## EXERCISE INSTRUCTIONS
Apart from the pictures, which must be omitted, restate the data exactly.

** Opening SUPPLIED INFORMATION block **

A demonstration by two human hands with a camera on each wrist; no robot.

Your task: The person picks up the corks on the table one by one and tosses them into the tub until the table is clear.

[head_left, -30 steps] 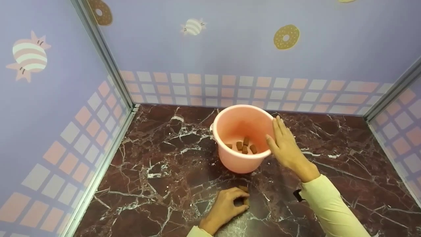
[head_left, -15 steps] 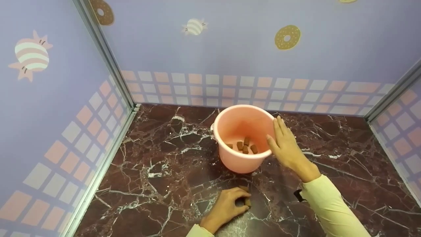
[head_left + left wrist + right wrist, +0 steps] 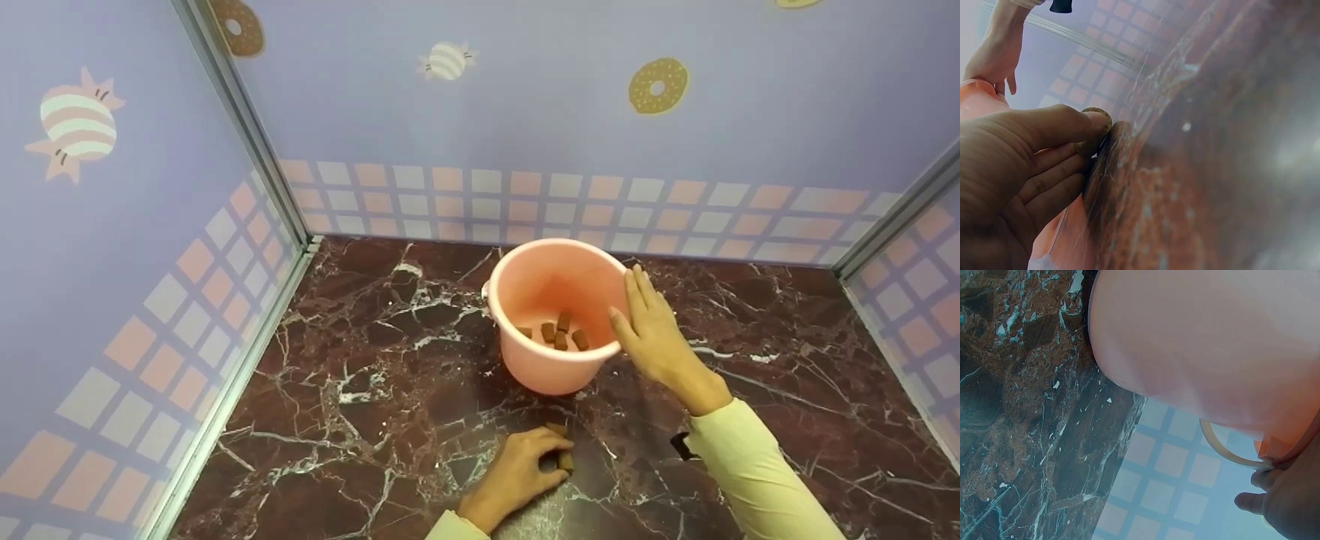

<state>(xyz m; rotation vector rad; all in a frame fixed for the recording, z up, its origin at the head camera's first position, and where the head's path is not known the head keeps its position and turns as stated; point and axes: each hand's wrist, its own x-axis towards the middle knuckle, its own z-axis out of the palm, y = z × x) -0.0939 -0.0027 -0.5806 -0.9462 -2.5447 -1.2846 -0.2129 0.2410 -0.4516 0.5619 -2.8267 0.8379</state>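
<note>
A pink bucket (image 3: 551,371) stands upright on the marbled surface, with several short brown corks (image 3: 561,339) on its bottom. My right hand (image 3: 660,341) rests on the bucket's right rim, fingers straight, thumb lying near the rim's inner side. In the right wrist view its fingertips show beside the bucket's handle (image 3: 1221,447). Nearer to me, my left hand (image 3: 517,469) pinches a cork (image 3: 565,460) between thumb and fingers, low at the surface. The left wrist view shows the round end of that cork (image 3: 1100,118) under the thumb. Another brown cork (image 3: 556,429) lies just beyond those fingers, partly hidden.
A dark red marbled tabletop (image 3: 360,450) with white veins lies under everything. Lilac panels with printed sweets and pink and white squares (image 3: 487,112) close it in at the back and both sides. A black band (image 3: 681,445) shows at the right sleeve.
</note>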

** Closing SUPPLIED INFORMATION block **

## TASK OUTPUT
A demonstration by two human hands with a camera on each wrist; no robot.

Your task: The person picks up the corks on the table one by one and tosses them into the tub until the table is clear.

[head_left, -30 steps] 
[head_left, -15 steps] 
[head_left + left wrist + right wrist, +0 steps] 

<state>(xyz m; rotation vector rad; all in a frame fixed for the recording, z up, its origin at the head camera's first position, and where the head's path is not known the head keeps its position and turns as stated; point and axes: each hand's wrist, its own x-axis towards the middle knuckle, its own z-axis out of the palm, y = z × x) -0.0939 -0.0027 -0.5806 -0.9462 -2.5447 -1.2846 -0.2129 0.2410 -0.4516 0.5619 -2.8267 0.8379</state>
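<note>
A pink bucket (image 3: 551,371) stands upright on the marbled surface, with several short brown corks (image 3: 561,339) on its bottom. My right hand (image 3: 660,341) rests on the bucket's right rim, fingers straight, thumb lying near the rim's inner side. In the right wrist view its fingertips show beside the bucket's handle (image 3: 1221,447). Nearer to me, my left hand (image 3: 517,469) pinches a cork (image 3: 565,460) between thumb and fingers, low at the surface. The left wrist view shows the round end of that cork (image 3: 1100,118) under the thumb. Another brown cork (image 3: 556,429) lies just beyond those fingers, partly hidden.
A dark red marbled tabletop (image 3: 360,450) with white veins lies under everything. Lilac panels with printed sweets and pink and white squares (image 3: 487,112) close it in at the back and both sides. A black band (image 3: 681,445) shows at the right sleeve.
</note>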

This exercise has nothing further to it.